▸ **Work request**
Repeat the data exactly, every last line of it.

▸ **The data**
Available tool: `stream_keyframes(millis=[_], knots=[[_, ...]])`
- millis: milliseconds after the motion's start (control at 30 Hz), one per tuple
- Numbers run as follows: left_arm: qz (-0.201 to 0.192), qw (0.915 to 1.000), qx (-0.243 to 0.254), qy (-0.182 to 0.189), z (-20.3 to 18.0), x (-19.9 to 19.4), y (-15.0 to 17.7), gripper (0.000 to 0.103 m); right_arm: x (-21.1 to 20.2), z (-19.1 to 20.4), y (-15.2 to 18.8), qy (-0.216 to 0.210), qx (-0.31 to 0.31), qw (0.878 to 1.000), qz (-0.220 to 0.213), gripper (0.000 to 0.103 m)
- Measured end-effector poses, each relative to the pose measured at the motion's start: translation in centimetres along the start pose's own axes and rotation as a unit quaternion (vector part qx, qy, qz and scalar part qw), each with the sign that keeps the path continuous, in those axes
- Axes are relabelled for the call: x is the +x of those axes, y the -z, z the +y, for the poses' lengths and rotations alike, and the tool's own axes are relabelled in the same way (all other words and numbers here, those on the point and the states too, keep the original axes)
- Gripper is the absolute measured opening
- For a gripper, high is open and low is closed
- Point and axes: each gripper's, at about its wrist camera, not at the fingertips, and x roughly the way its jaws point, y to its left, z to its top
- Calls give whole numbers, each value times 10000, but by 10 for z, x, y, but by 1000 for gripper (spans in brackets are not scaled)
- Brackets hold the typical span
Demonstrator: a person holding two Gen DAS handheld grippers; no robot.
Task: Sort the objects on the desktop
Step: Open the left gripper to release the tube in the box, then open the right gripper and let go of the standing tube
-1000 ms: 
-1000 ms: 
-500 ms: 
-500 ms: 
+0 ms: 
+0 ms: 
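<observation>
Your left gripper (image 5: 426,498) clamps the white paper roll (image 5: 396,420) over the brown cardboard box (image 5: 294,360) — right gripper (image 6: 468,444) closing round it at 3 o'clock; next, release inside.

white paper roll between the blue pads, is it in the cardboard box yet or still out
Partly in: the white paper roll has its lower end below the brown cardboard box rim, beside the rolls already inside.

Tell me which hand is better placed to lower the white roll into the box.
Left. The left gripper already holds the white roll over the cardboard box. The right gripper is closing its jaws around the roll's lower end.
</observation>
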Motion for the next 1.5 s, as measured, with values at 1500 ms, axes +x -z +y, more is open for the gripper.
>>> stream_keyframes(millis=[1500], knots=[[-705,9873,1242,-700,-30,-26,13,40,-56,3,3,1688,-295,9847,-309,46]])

▸ **Exercise output**
Available tool: `stream_keyframes(millis=[_], knots=[[_, ...]])`
- millis: milliseconds after the motion's start (control at 30 Hz), one per tuple
- Numbers run as follows: left_arm: qz (-0.201 to 0.192), qw (0.915 to 1.000), qx (-0.243 to 0.254), qy (-0.182 to 0.189), z (-20.3 to 18.0), x (-19.9 to 19.4), y (-15.0 to 17.7), gripper (0.000 to 0.103 m); right_arm: x (-21.1 to 20.2), z (-19.1 to 20.4), y (-15.2 to 18.8), qy (-0.216 to 0.210), qx (-0.31 to 0.31), qw (0.878 to 1.000), qz (-0.220 to 0.213), gripper (0.000 to 0.103 m)
- Measured end-effector poses, each relative to the pose measured at the motion's start: translation in centimetres along the start pose's own axes and rotation as a unit quaternion (vector part qx, qy, qz and scalar part qw), each with the sign that keeps the path continuous, in those axes
- Axes are relabelled for the call: x is the +x of those axes, y the -z, z the +y, for the poses' lengths and rotations alike, and the tool's own axes are relabelled in the same way (all other words and numbers here, those on the point and the states too, keep the original axes)
- Gripper is the absolute measured opening
- For a gripper, high is open and low is closed
- Point and axes: each gripper's, at about its wrist camera, not at the fingertips, and x roughly the way its jaws point, y to its left, z to its top
- Calls give whole numbers, each value times 10000, but by 10 for z, x, y, but by 1000 for gripper (spans in brackets are not scaled)
- Brackets hold the typical span
Demonstrator: a person holding two Gen DAS handheld grippers; no robot.
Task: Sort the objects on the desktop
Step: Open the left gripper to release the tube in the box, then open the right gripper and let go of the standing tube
-1000 ms: 
-1000 ms: 
-500 ms: 
-500 ms: 
+0 ms: 
+0 ms: 
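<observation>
Your left gripper (image 5: 426,498) clamps the white paper roll (image 5: 396,420) over the brown cardboard box (image 5: 294,360) — right gripper (image 6: 468,444) closing round it at 3 o'clock; next, release inside.

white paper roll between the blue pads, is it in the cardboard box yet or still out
Partly in: the white paper roll has its lower end below the brown cardboard box rim, beside the rolls already inside.

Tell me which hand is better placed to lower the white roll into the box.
Left. The left gripper already holds the white roll over the cardboard box. The right gripper is closing its jaws around the roll's lower end.
</observation>
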Motion for the next 1.5 s, as measured, with values at 1500 ms, axes +x -z +y, more is open for the gripper.
>>> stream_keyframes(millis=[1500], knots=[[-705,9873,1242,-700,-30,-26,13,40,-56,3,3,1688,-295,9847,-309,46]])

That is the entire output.